While drugged, the mother of three was stripped and a suicide belt attached, she is quoted as saying.
She managed to flee her abductors.
Ms Ibrahim said after getting into the car, she fell unconscious when something was placed over her nose.
But she woke up, apparently without her captors realising, to hear one of them whispering to her that she was "going to do God's work".
The kidnappers told her she was being taken to the city of Kano to attack the Kantin Kwari textile market.
But when the car engine overheated, both kidnappers were distracted - one was examining the engine while the other went to look for water.
Ms Ibrahim then managed to flee and a man in the Hotoro neighbourhood of Kano took her to the police.
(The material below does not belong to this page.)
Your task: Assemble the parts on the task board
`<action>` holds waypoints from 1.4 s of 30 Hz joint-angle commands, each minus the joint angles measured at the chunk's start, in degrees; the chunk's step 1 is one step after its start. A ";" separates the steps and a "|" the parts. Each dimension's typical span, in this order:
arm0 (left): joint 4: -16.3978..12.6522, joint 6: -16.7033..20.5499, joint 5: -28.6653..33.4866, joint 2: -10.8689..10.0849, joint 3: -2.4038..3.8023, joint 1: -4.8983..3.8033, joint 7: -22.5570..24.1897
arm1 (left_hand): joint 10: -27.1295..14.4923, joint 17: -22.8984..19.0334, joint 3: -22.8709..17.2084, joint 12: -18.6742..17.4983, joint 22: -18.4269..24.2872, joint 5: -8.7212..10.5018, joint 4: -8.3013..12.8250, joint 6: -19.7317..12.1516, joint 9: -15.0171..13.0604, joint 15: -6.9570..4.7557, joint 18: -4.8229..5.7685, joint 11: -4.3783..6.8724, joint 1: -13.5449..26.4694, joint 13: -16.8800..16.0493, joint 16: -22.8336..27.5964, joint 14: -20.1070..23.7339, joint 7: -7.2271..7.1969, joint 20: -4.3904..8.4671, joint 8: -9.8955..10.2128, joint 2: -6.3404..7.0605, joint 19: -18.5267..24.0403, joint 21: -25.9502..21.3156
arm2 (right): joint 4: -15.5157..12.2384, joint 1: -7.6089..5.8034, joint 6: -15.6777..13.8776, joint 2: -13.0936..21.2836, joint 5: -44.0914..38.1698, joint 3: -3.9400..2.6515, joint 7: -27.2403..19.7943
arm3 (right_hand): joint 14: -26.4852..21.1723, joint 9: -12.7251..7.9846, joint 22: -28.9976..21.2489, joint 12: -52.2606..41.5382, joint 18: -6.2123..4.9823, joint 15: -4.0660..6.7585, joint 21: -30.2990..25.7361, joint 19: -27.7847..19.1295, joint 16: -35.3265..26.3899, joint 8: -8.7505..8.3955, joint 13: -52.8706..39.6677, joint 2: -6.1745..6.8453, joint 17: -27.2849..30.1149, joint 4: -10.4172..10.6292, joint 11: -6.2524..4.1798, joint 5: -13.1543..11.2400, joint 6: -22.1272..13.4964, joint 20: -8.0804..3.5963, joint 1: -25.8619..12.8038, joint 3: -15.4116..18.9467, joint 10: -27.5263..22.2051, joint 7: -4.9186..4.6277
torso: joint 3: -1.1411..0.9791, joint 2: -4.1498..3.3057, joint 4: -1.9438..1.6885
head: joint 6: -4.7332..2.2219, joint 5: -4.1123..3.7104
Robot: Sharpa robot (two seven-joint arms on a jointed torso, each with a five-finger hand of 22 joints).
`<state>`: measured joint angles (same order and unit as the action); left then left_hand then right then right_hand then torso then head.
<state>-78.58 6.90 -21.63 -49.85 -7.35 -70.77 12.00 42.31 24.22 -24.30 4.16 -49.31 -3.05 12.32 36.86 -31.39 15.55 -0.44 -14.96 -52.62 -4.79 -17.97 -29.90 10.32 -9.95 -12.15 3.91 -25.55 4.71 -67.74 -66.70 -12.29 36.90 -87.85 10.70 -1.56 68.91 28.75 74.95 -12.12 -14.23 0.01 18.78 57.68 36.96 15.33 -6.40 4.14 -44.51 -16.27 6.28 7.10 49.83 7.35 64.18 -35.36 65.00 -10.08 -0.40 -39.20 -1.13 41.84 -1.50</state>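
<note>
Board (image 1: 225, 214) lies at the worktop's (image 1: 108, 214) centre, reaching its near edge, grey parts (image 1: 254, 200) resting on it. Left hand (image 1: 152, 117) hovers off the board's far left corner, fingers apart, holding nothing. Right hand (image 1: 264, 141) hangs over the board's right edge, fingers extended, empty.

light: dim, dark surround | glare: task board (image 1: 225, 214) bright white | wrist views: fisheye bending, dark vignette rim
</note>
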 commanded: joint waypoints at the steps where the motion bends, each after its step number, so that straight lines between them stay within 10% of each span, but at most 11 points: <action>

She was also brought before the Kano state governor, Umar Ganduje, who told the media: "If this woman had not regained consciousness the story would have been different by now."
The woman is now in "safe custody....undergoing post-traumatic rehabilitation," Kano police spokesman Magaji Musa Majiya told the BBC's Hausa service.
Police are trying to track down the vehicle in an attempt to find a second kidnapped girl, thought to be about 15 years old, he added.
The other woman in the car with her may also have been drugged, Ms Ibrahim suggested.
Boko Haram has staged numerous attacks using young women in the past year.
Boko Haram at a glance:
- Founded in 2002, initially focused on opposing Western-style education - Boko Haram means "Western education is forbidden" in the Hausa language
- Launched military operations in 2009
- Thousands killed, mostly in north-eastern Nigeria, hundreds abducted, including at least 200 schoolgirls
- Joined so-called Islamic State, now calls itself IS's "West African province"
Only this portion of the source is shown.